Navigate to Fiddler UI to analyze Google ADK agent performance:
  1. Trace Explorer - View full span trees: agent > LLM > tool hierarchy
  2. Session Analysis - Multi-turn conversation flows grouped by session
  3. LLM Performance - Input/output content, token usage, latency
  4. Tool Metrics - Tool call arguments, responses, and execution time
  5. Cost Tracking - Token usage per agent session

Span Types

ADK OperationFiddler Span TypeContent
call_llmLLMUser input, model output, system instructions, tool definitions
invoke_agentAgentAgent name, session ID
execute_toolToolTool arguments, tool response
generate_contentSpanToken counts, model name, finish reason
invocationSpanRoot span per turn

How It Works

Google ADK emits OpenTelemetry spans natively through a tracer named gcp.vertex.agent.

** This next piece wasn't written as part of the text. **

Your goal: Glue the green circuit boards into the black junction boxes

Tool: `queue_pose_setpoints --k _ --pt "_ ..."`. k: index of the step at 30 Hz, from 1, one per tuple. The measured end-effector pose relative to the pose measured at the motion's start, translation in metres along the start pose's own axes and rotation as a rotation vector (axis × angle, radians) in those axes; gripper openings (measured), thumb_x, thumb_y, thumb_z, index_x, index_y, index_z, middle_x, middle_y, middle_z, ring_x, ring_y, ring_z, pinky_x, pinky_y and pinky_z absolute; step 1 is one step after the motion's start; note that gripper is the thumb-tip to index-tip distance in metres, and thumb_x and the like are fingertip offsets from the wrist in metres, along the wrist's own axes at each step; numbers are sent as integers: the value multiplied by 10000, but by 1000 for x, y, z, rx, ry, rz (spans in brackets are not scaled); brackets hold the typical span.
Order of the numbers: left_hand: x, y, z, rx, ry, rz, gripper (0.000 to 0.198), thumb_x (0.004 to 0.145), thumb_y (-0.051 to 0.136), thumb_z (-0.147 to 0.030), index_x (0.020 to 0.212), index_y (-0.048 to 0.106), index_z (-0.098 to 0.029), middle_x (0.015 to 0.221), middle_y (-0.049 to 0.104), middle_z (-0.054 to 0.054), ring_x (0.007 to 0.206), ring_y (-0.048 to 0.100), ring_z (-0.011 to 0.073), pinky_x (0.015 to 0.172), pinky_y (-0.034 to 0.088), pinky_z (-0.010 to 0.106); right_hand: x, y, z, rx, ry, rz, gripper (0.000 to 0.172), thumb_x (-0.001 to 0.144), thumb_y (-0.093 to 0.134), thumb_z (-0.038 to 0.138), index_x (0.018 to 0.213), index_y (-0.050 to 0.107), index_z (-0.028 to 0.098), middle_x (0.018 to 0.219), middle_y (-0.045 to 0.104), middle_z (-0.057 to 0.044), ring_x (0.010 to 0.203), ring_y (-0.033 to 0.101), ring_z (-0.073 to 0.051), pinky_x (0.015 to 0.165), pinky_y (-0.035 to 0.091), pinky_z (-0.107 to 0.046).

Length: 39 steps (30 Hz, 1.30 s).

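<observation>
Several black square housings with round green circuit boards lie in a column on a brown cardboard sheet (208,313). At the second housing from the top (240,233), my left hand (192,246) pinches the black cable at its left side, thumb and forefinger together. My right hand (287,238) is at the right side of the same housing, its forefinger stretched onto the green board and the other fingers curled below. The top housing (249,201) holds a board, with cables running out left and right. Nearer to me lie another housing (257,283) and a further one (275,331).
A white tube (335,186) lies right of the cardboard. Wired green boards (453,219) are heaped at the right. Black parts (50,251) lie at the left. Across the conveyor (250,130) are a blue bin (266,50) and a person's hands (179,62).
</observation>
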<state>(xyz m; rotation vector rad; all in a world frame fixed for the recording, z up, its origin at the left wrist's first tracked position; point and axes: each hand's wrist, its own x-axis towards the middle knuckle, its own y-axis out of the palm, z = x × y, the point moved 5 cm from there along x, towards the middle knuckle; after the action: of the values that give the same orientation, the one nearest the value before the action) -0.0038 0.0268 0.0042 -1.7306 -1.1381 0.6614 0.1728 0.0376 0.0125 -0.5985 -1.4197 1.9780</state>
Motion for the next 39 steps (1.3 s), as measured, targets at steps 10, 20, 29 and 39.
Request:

The fiddler-adk SDK:
  1. Sets up an isolated tracing pipeline via FiddlerClient (provider, processor, OTLP exporter) and promotes it to the global tracer provider so ADK’s tracer resolves to it.
  2. Propagates session identity by backfilling gen_ai.conversation.id from child spans onto the root invocation span, ensuring all spans in a turn share the same session ID.
  3. Delegates content extraction to the Fiddler backend, which parses ADK’s JSON span attributes (gcp.vertex.agent.llm_request, etc.) into human-readable fields.
The SDK operates in standalone mode — it does not interact with customer-configured tracers or providers.

Troubleshooting

Traces Not Appearing in Fiddler

Verify credentials:
from fiddler_otel import FiddlerClient

client = FiddlerClient(
    api_key="YOUR_KEY",
    application_id="YOUR_APP_UUID",
    url="https://your-instance.com",
)
# If credentials are wrong, you'll see 401 errors in logs
Check instrumentation is active:
import logging
logging.basicConfig(level=logging.INFO)
# Look for: "Google ADK instrumentation enabled"
Ensure traces are flushed before exit:
# ADK agents run async — ensure flush before process exits
client.force_flush(timeout_millis=10000)

Missing Content on Spans

Content extraction (LLM input/output, tool I/O) is handled by the Fiddler backend. If you see raw JSON instead of extracted text, ensure your Fiddler instance has the Google ADK backend mapper deployed.

Orphan Root Spans

If invocation root spans appear disconnected from their children, update to the latest fiddler-adk version. The ADKSpanProcessor backfills gen_ai.conversation.id to root spans automatically.